§ **What you are asked to do**: All of the entries should be returned without a single change.

**** Input for this task

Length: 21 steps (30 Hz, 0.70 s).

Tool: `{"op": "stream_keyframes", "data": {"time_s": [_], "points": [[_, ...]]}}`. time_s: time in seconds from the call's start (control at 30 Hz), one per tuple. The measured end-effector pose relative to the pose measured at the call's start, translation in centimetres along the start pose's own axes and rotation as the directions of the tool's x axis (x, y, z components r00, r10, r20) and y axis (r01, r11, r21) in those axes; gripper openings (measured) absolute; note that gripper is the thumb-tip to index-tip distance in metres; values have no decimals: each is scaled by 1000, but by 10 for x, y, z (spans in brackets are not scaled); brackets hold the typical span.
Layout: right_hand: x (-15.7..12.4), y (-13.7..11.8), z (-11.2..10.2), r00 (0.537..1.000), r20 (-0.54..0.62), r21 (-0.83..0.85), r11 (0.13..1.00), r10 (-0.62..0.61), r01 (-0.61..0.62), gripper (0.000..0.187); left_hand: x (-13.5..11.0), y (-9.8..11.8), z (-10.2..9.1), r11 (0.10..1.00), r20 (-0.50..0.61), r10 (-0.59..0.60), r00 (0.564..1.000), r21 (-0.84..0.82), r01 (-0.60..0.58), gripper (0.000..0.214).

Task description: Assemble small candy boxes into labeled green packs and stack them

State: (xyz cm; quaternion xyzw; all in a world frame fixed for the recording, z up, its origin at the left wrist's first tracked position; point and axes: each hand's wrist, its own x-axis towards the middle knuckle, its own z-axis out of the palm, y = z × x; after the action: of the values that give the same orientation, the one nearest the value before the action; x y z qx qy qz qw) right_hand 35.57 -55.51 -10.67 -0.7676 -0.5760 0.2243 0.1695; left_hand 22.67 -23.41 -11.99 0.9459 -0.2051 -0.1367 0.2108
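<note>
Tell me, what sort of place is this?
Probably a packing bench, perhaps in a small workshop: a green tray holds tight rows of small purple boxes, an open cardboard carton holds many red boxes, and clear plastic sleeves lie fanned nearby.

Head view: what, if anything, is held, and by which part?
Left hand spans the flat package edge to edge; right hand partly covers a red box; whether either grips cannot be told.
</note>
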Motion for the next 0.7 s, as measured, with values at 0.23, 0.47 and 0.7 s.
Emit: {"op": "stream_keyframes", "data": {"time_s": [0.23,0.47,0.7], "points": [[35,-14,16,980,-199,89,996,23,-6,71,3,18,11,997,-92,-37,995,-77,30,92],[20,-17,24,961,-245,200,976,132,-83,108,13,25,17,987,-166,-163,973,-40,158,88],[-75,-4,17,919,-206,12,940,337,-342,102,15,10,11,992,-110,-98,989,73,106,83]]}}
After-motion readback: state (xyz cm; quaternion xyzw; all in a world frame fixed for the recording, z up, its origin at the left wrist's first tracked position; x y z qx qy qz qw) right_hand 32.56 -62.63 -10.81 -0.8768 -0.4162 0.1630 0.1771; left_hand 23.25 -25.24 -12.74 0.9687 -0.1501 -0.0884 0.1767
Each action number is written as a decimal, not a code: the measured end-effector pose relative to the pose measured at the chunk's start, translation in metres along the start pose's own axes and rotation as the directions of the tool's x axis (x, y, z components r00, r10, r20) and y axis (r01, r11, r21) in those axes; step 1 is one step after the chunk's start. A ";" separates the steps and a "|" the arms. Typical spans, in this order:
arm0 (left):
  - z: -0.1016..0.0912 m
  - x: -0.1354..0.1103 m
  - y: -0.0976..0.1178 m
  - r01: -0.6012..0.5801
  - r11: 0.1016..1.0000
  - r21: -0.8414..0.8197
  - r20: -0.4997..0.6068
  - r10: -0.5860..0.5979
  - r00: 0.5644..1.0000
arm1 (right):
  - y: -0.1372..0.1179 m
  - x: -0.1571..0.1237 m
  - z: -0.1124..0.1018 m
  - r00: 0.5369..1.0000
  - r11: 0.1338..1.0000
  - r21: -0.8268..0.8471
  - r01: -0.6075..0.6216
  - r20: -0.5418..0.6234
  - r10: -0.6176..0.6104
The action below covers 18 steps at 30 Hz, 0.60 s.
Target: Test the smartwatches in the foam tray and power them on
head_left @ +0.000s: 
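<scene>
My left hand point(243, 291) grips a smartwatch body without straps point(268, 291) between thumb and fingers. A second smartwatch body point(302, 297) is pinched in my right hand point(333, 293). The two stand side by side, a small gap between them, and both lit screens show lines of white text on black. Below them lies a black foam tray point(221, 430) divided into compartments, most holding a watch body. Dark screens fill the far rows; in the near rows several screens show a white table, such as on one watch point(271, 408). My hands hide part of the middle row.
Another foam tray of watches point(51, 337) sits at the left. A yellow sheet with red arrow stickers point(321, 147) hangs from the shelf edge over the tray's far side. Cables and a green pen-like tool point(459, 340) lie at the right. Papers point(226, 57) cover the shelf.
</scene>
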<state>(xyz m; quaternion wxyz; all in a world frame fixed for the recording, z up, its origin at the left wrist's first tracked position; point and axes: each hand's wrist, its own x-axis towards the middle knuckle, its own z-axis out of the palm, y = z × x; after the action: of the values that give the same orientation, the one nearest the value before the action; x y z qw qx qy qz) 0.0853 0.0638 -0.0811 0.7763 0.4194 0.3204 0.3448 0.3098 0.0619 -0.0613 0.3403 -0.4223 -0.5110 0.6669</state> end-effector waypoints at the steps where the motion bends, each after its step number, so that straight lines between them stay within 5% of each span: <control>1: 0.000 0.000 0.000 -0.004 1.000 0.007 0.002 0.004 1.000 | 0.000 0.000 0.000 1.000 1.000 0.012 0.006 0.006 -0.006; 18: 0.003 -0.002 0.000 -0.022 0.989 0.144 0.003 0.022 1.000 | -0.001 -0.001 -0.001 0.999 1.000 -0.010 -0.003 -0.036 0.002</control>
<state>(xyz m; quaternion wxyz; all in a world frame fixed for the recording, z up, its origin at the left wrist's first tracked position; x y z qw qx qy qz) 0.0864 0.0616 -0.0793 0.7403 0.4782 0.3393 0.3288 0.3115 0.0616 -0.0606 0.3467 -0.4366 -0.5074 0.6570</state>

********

§ **Exercise output**:
Length: 21 steps (30 Hz, 0.70 s).

Tool: `{"op": "stream_keyframes", "data": {"time_s": [_], "points": [[_, ...]]}}`. time_s: time in seconds from the call's start (control at 30 Hz), one per tuple. The measured end-effector pose relative to the pose measured at the call's start, translation in centimetres along the start pose's own axes and rotation as the directions of the tool's x axis (x, y, z components r00, r10, r20) and y axis (r01, r11, r21) in those axes; gripper openings (measured) absolute; note that gripper is the thumb-tip to index-tip distance in metres; values have no decimals: each is scaled by 1000, but by 10 for x, y, z (spans in brackets are not scaled); brackets hold the typical span.
Layout: right_hand: x (-15.7..12.4), y (-13.7..11.8), z (-11.2..10.2), r00 (0.537..1.000), r20 (-0.54..0.62), r21 (-0.83..0.85), r11 (0.13..1.00), r10 (-0.62..0.61), r01 (-0.61..0.62), gripper (0.000..0.187); left_hand: x (-13.5..11.0), y (-9.8..11.8), z (-10.2..9.1), r11 (0.10..1.00), r20 (-0.50..0.61), r10 (-0.59..0.60), r00 (0.564..1.000), r21 (-0.84..0.82), r01 (-0.60..0.58), gripper (0.000..0.214).

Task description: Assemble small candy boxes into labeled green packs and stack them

State: (xyz cm; quaternion xyzw; all in a world frame fixed for the recording, z up, its origin at the left wrist's first tracked position; point and axes: each hand's wrist, its own x-axis towards the middle knuckle, its own z-axis out of the palm, y = z × x; after the action: of the values that give the same orientation, the one nearest the value before the action; x y z qx qy qz qw) right_hand 35.57 -55.51 -10.67 -0.7676 -0.5760 0.2243 0.1695; left_hand 22.67 -23.41 -11.99 0.9459 -0.2051 -0.1367 0.2108
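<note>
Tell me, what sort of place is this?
Probably a packing bench, perhaps in a small workshop: a green tray holds tight rows of small purple boxes, an open cardboard carton holds many red boxes, and clear plastic sleeves lie fanned nearby.

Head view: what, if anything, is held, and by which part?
Left hand spans the flat package edge to edge; right hand partly covers a red box; whether either grips cannot be told.
</note>
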Motion for the next 0.7 s, as measured, with values at 0.23, 0.47 and 0.7 s.
Emit: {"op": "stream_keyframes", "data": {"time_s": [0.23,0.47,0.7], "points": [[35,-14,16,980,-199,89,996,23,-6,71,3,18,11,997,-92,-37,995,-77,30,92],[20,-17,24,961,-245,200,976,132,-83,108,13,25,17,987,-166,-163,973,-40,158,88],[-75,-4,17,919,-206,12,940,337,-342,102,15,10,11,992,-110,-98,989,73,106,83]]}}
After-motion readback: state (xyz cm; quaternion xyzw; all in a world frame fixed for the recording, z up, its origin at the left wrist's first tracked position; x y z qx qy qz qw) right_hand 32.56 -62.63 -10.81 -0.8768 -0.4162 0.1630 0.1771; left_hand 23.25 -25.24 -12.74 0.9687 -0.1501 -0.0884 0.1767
Each action number is written as a decimal, not a code: the measured end-effector pose relative to the pose measured at the chunk's start, translation in metres along the start pose's own axes and rotation as the directions of the tool's x axis (x, y, z components r00, r10, r20) and y axis (r01, r11, r21) in those axes; step 1 is one step after the chunk's start. A ";" separates the steps and a "|" the arms. Typical spans, in this order:
arm0 (left):
  - z: -0.1016..0.0912 m
  - x: -0.1354..0.1103 m
  - y: -0.0976..0.1178 m
  - r01: -0.6012..0.5801
  - r11: 0.1016..1.0000
  - r21: -0.8414..0.8197
  - r20: -0.4997..0.6068
  - r10: -0.5860..0.5979
  - r00: 0.5644..1.0000
arm1 (right):
  - y: -0.1372..0.1179 m
  - x: -0.1571..0.1237 m
  - z: -0.1124..0.1018 m
  - r00: 0.5369..1.0000
  - r11: 0.1338..1.0000
  - r21: -0.8268..0.8471
  - r01: -0.6075..0.6216
  - r20: -0.5418..0.6234
  - r10: -0.6176..0.6104
The action below covers 18 steps at 30 Hz, 0.60 s.
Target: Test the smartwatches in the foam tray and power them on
head_left @ +0.000s: 
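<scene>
My left hand point(243, 291) grips a smartwatch body without straps point(268, 291) between thumb and fingers. A second smartwatch body point(302, 297) is pinched in my right hand point(333, 293). The two stand side by side, a small gap between them, and both lit screens show lines of white text on black. Below them lies a black foam tray point(221, 430) divided into compartments, most holding a watch body. Dark screens fill the far rows; in the near rows several screens show a white table, such as on one watch point(271, 408). My hands hide part of the middle row.
Another foam tray of watches point(51, 337) sits at the left. A yellow sheet with red arrow stickers point(321, 147) hangs from the shelf edge over the tray's far side. Cables and a green pen-like tool point(459, 340) lie at the right. Papers point(226, 57) cover the shelf.
</scene>
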<state>(xyz m; quaternion wxyz; all in a world frame fixed for the recording, z up, its origin at the left wrist's first tracked position; point and axes: each hand's wrist, its own x-axis towards the middle knuckle, its own z-axis out of the palm, y = z × x; after the action: of the values that give the same orientation, the one nearest the value before the action; x y z qw qx qy qz) 0.0853 0.0638 -0.0811 0.7763 0.4194 0.3204 0.3448 0.3098 0.0619 -0.0613 0.3403 -0.4223 -0.5110 0.6669</state> end-effector waypoints at the steps where the motion bends, each after its step number, so that straight lines between them stay within 5% of each span: <control>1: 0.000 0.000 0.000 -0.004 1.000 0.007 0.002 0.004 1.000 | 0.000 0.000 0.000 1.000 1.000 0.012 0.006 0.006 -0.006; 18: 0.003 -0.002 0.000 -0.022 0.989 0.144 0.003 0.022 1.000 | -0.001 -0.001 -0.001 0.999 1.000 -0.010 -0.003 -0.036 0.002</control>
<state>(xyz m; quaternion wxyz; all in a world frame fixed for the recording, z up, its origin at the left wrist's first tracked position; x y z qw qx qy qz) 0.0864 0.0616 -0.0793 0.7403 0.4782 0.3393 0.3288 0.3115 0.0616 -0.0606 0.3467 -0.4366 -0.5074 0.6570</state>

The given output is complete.